If you cringe at the recommendation to network your way to your next job, you’re probably thinking of:
— Pushy, intrusive, or desperate people;
— Contacting former colleagues or classmates out of the blue;
— Making awkward small talk at large gatherings; or
— Engaging in other equally unpleasant, unnatural activities.
Forget trying to psych yourself up to approach other people in your time of need; setting aside your dignity; and abandoning respect for others. Eliminate these activities–and even the “networking” word–from your vocabulary!
Instead, reach out to others in natural and genuine ways: people you know, knew in the past, or are yet to meet. The principle is simple: It’s about tending to relationships through acknowledgment and thoughtfulness. It has nothing to do with being a pest or assuming a begging mindset.
Here are seven practical suggestions for maintaining already-established relationships and for fostering new ones.

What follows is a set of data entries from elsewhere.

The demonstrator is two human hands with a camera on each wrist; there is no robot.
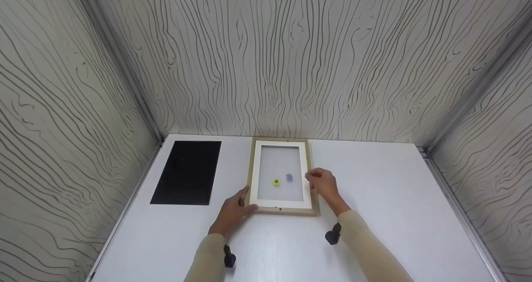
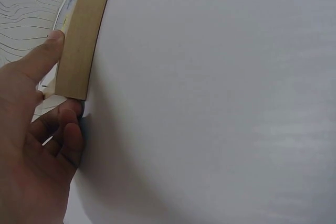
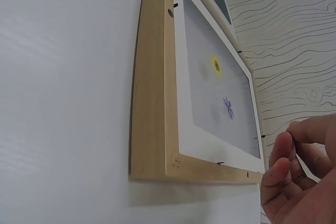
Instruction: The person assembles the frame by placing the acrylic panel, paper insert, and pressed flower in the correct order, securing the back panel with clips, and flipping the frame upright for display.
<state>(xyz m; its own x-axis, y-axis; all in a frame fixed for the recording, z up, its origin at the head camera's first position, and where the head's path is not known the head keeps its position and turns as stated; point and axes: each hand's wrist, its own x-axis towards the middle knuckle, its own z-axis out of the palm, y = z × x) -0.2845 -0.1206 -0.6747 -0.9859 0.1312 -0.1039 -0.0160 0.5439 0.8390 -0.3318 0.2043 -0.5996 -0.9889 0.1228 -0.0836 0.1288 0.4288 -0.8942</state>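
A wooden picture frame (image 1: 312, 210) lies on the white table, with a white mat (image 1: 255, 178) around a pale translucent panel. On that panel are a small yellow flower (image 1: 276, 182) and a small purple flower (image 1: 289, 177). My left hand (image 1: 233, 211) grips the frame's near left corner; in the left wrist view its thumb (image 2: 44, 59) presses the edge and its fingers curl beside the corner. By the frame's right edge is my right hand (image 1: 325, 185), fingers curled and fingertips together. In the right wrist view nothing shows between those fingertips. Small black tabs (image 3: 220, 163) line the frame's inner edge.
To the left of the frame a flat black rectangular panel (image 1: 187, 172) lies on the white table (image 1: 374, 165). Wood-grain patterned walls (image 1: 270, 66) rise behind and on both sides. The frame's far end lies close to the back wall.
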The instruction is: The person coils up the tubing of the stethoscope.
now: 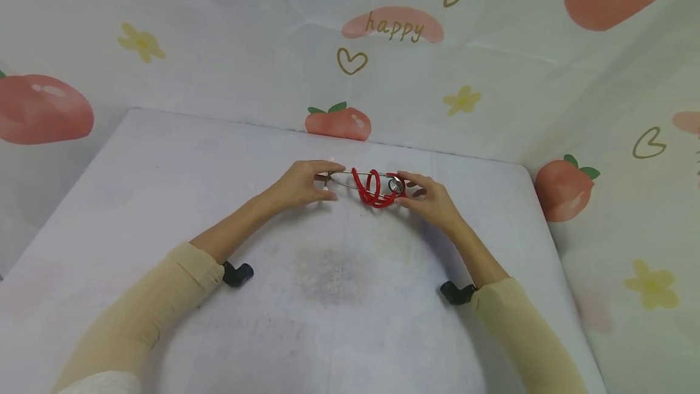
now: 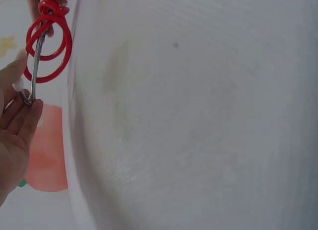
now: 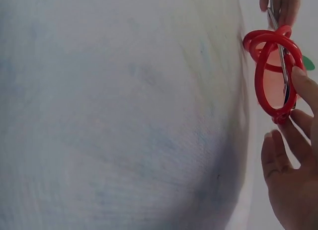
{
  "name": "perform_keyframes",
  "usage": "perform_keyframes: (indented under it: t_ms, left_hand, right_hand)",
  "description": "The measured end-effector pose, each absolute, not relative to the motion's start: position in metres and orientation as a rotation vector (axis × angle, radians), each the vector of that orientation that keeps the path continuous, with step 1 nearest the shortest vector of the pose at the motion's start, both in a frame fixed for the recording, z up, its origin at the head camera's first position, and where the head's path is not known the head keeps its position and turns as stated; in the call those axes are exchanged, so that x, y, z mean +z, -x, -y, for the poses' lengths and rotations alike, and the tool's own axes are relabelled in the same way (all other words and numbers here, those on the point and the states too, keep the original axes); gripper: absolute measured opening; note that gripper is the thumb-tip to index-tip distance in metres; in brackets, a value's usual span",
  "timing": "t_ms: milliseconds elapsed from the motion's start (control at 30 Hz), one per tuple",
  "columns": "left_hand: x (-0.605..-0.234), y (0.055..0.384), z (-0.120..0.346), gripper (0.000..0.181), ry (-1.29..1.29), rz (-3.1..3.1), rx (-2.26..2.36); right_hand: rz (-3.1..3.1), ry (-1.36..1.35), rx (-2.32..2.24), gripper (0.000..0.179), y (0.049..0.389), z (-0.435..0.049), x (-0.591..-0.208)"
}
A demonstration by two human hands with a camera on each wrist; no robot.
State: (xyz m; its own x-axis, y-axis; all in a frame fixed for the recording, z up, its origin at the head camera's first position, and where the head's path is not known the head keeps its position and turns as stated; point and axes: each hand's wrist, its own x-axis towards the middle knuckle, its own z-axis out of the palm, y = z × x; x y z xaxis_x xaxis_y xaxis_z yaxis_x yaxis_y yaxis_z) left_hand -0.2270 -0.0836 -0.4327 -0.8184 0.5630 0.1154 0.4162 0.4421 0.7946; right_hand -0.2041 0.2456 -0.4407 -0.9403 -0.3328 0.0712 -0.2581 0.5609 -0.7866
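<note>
A stethoscope with red tubing (image 1: 377,202) and silver metal ear tubes (image 1: 343,184) is held between both hands over the far part of the table. Its tubing is looped around the metal tubes. My left hand (image 1: 303,184) holds the ear-tip end, with a white ear tip (image 2: 19,85) beside the thumb in the left wrist view. At the other end, my right hand (image 1: 434,202) grips the tubing between thumb and fingers, near the round chest piece (image 1: 396,185). In the right wrist view, the red loops (image 3: 259,83) stand out beside the right thumb.
A white-covered table (image 1: 328,339) spreads under both arms, with a faint stain in its middle. Behind it rises a white backdrop (image 1: 246,78) printed with fruit, flowers and hearts. Black wrist devices (image 1: 238,275) stick out at both cuffs.
</note>
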Motion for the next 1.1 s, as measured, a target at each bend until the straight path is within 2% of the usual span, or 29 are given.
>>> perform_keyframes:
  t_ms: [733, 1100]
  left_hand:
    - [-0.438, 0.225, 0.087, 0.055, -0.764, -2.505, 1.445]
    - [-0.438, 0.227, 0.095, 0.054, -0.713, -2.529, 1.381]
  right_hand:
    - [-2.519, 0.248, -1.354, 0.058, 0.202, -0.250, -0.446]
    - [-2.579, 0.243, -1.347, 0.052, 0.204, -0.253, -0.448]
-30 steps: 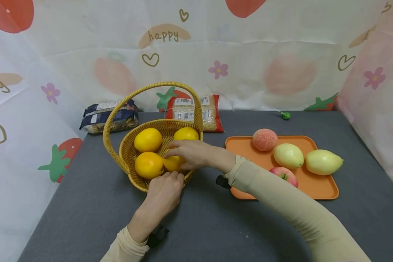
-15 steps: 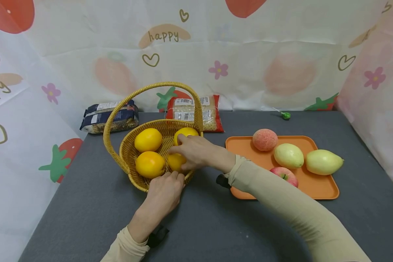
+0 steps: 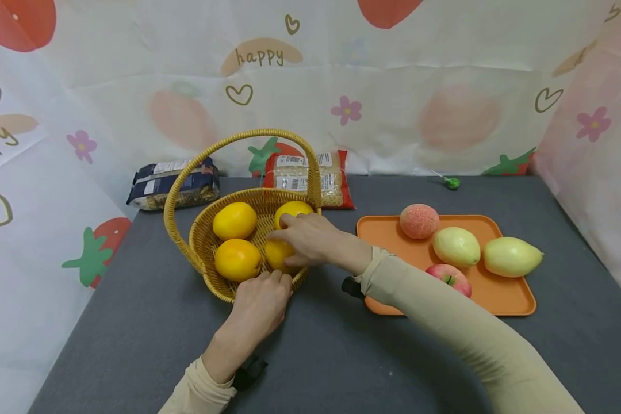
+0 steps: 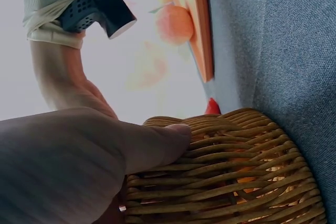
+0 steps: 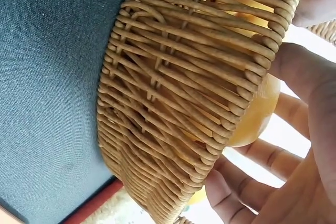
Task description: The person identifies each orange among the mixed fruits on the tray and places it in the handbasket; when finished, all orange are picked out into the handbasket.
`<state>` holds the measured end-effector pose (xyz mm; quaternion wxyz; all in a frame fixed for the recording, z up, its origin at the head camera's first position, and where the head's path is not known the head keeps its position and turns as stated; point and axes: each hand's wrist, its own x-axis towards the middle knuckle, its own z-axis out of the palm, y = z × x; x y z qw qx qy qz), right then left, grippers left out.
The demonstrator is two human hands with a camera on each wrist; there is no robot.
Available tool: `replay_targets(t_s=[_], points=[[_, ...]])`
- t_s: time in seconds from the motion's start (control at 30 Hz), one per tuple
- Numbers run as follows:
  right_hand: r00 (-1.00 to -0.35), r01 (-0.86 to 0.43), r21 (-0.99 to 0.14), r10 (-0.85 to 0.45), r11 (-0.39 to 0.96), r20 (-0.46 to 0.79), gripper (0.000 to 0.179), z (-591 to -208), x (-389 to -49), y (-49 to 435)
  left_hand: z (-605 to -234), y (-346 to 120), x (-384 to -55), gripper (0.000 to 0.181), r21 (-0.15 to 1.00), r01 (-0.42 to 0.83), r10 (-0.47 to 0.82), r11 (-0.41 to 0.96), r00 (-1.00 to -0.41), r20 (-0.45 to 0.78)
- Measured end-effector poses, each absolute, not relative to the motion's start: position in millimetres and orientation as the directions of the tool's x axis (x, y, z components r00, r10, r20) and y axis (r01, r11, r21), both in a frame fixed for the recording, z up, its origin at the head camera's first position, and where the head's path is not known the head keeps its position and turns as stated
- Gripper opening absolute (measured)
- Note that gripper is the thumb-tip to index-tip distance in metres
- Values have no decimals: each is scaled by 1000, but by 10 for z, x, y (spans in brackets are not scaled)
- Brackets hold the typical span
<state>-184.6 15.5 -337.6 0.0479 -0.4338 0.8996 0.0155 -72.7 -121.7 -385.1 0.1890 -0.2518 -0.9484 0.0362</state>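
Observation:
A wicker basket (image 3: 207, 230) with a tall arched handle holds several yellow and orange-yellow fruits. My left hand (image 3: 263, 302) grips its near rim; in the left wrist view the thumb (image 4: 165, 142) lies over the woven outer wall. My right hand (image 3: 313, 238) reaches in from the right, thumb and fingers around an orange (image 3: 277, 255) at the basket's near right. The right wrist view has the fingers against the orange (image 5: 257, 116) just past the rim. Another orange (image 3: 238, 260) is beside it, and two lemons (image 3: 235, 221) are farther back, one partly behind the right hand.
An orange tray (image 3: 388, 230) on the right bears a peach (image 3: 419, 221), an apple (image 3: 450, 279) and two pale green fruits (image 3: 456, 246). A dark bag (image 3: 178, 184) and a red-edged bag of grains (image 3: 333, 181) lie behind the basket. A small green item (image 3: 451, 183) is near the backdrop.
The right hand's fingers have spread and shifted slightly right and up over the orange, which has moved a little right. The left hand stays on the rim.

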Motion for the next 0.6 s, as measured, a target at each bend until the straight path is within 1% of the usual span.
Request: replay_targets(t_s=[0.2, 0.3, 0.47, 0.6], points=[[-619, -784, 7, -781, 621, -82, 53, -3388, -1827, 165, -3858, -1214, -727, 33, -166, 462, 490, 871, -802, 341], [-621, -783, -4, -782, 622, -62, 54, -3369, -1805, 202, -3856, -1213, -724, 33, -166, 464, 492, 870, -801, 342], [-616, -788, -36, -788, 615, 7, 54, -3296, -1750, 340, -3850, -1220, -725, 32, -156, 470, 494, 869, -800, 340], [-608, -794, -52, -788, 606, 98, 50, -3255, -1691, 541, -3855, -1231, -726, 30, -151, 473, 495, 868, -798, 343]])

- Send a “thinking of you” or “touching base” message to a former colleague, a friend, or a current customer. Whether handwritten, sent by email, or delivered by phone, your message expressing your appreciation and good wishes will brighten their day.
- Treat a referral source to coffee or lunch.
- Take advantage of an opportunity to volunteer, especially if it’s on a project or for a cause you have a natural interest in or believe in, e.g.: serving on a committee to establish a neighborhood dog park; accompanying your child’s class on a field trip; participating on a company athletic team.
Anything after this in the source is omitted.